◆ **What to work on**
Copy each line of the listing that includes "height".

--------------------------------

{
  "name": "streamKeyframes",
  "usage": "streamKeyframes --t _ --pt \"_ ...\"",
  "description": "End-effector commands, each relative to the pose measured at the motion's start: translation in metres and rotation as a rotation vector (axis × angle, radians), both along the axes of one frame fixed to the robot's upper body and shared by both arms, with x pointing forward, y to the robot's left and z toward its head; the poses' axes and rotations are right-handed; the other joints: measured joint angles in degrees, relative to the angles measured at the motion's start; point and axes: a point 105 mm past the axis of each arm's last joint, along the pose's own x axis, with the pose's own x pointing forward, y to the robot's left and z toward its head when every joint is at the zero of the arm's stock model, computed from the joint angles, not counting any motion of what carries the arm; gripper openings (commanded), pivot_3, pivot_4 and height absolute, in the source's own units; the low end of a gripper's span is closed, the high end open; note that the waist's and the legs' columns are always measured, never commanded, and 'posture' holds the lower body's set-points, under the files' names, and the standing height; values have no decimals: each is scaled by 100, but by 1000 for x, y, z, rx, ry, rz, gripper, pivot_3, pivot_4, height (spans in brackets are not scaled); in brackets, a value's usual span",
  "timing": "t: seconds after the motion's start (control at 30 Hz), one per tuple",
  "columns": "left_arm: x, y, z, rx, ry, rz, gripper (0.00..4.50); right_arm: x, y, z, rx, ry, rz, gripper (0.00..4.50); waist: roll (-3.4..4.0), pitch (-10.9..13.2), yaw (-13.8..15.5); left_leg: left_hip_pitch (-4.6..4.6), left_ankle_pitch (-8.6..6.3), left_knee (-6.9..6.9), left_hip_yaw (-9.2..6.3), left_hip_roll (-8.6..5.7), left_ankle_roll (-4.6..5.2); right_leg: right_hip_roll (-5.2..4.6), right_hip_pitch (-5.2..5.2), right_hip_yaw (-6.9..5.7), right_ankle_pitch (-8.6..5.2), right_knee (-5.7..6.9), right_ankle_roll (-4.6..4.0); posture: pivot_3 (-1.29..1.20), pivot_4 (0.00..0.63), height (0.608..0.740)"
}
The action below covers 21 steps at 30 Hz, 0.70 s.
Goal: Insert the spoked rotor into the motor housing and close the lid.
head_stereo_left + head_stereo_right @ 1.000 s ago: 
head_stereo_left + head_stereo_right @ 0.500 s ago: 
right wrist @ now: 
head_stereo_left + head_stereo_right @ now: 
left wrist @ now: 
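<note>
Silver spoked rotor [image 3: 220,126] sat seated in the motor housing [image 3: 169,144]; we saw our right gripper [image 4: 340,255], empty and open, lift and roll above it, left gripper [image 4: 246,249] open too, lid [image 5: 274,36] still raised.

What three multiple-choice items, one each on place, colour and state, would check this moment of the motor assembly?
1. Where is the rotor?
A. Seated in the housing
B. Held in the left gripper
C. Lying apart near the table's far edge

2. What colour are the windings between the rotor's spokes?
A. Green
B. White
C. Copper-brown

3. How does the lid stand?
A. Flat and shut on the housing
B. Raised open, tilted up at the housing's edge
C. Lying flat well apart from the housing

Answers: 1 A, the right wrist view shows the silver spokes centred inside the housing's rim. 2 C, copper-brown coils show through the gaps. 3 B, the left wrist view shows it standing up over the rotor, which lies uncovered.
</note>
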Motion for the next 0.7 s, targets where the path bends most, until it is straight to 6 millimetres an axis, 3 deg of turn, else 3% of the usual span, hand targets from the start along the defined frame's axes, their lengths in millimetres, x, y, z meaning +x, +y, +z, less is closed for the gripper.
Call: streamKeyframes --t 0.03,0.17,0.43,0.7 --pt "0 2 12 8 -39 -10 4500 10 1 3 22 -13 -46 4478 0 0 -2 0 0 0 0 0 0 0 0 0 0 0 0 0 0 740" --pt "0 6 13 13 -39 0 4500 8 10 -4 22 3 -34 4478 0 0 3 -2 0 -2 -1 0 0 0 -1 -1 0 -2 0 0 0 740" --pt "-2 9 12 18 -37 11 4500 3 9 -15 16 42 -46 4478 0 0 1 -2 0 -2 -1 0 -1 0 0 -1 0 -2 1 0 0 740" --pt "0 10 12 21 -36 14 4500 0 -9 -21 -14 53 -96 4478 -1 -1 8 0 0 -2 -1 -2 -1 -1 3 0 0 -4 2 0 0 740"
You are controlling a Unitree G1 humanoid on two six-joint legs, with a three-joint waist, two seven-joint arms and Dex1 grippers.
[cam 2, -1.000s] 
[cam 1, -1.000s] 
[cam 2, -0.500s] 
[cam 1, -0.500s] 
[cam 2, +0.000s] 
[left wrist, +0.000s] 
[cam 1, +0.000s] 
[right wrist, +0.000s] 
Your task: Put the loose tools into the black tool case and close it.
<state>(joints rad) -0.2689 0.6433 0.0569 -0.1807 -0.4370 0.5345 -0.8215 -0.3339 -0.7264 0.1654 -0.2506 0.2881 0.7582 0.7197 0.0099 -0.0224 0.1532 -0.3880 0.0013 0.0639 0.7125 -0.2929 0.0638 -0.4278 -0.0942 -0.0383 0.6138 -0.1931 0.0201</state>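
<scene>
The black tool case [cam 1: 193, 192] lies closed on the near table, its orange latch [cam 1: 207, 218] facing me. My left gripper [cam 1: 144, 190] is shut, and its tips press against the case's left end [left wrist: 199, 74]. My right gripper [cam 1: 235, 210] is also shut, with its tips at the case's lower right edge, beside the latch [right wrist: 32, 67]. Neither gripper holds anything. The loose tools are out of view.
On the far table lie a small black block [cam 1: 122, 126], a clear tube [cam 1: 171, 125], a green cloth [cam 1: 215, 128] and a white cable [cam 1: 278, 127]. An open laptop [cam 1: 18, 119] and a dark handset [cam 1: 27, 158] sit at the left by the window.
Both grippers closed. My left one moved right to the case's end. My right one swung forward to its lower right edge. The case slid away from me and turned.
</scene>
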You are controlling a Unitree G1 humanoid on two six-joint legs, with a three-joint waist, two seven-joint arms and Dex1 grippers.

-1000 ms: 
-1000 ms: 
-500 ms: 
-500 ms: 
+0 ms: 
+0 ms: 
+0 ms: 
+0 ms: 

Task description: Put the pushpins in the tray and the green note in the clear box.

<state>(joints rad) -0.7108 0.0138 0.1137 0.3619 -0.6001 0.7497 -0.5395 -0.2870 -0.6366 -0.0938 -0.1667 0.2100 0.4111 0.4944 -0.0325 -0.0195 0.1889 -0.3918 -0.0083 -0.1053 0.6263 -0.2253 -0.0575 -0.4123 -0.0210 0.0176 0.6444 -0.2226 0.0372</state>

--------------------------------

◆ **Task solution**
  "description": "End-effector commands, each relative to the pose measured at the motion's start: translation in metres and rotation as a rotation vector (axis × angle, radians), both along the axes of one frame fixed to the robot's upper body and shared by both arms, with x pointing forward, y to the robot's left and z toward its head; the poses' axes and rotations are right-handed; the other joints: measured joint angles in degrees, relative to the angles measured at the motion's start; point and axes: a point 105 mm past the axis of each arm's last joint, along the pose's own x axis, with the pose's own x pointing forward, y to the robot's left and z toward its head when every joint is at the zero of the arm's stock model, computed from the joint angles, not counting any motion of what carries the arm; gripper openings (commanded), pivot_3, pivot_4 and height absolute, in the source's own units; the low end of a gripper's span is closed, the high end open; note that the waist's and the legs' columns are always measured, never commanded, and 'posture' holds the lower body's set-points, under the files' names, and the standing height; values have no decimals: each is scaled by 100, but by 1000 for x, y, z, rx, ry, rz, gripper, pivot_3, pivot_4, height (spans in brackets are not scaled); in brackets, a value's usual span",
  "columns": "left_arm: x, y, z, rx, ry, rz, gripper (0.00..4.50); right_arm: x, y, z, rx, ry, rz, gripper (0.00..4.50); waist: roll (-3.4..4.0), pitch (-10.9..13.2), yaw (-13.8..15.5); left_leg: left_hip_pitch (-4.6..4.6), left_ankle_pitch (-8.6..6.3), left_knee (-6.9..6.9), left_hip_yaw (-9.2..6.3), left_hip_roll (-8.6..5.7), left_ankle_roll (-4.6..5.2); right_leg: right_hip_roll (-5.2..4.6), right_hip_pitch (-5.2..5.2), right_hip_yaw (-6.9..5.7), right_ankle_pitch (-8.6..5.2), right_knee (-5.7..6.9), right_ankle_roll (-4.6..4.0); posture: pivot_3 (-1.29..1.20), pivot_4 (0.00..0.63), height (0.608..0.740)"

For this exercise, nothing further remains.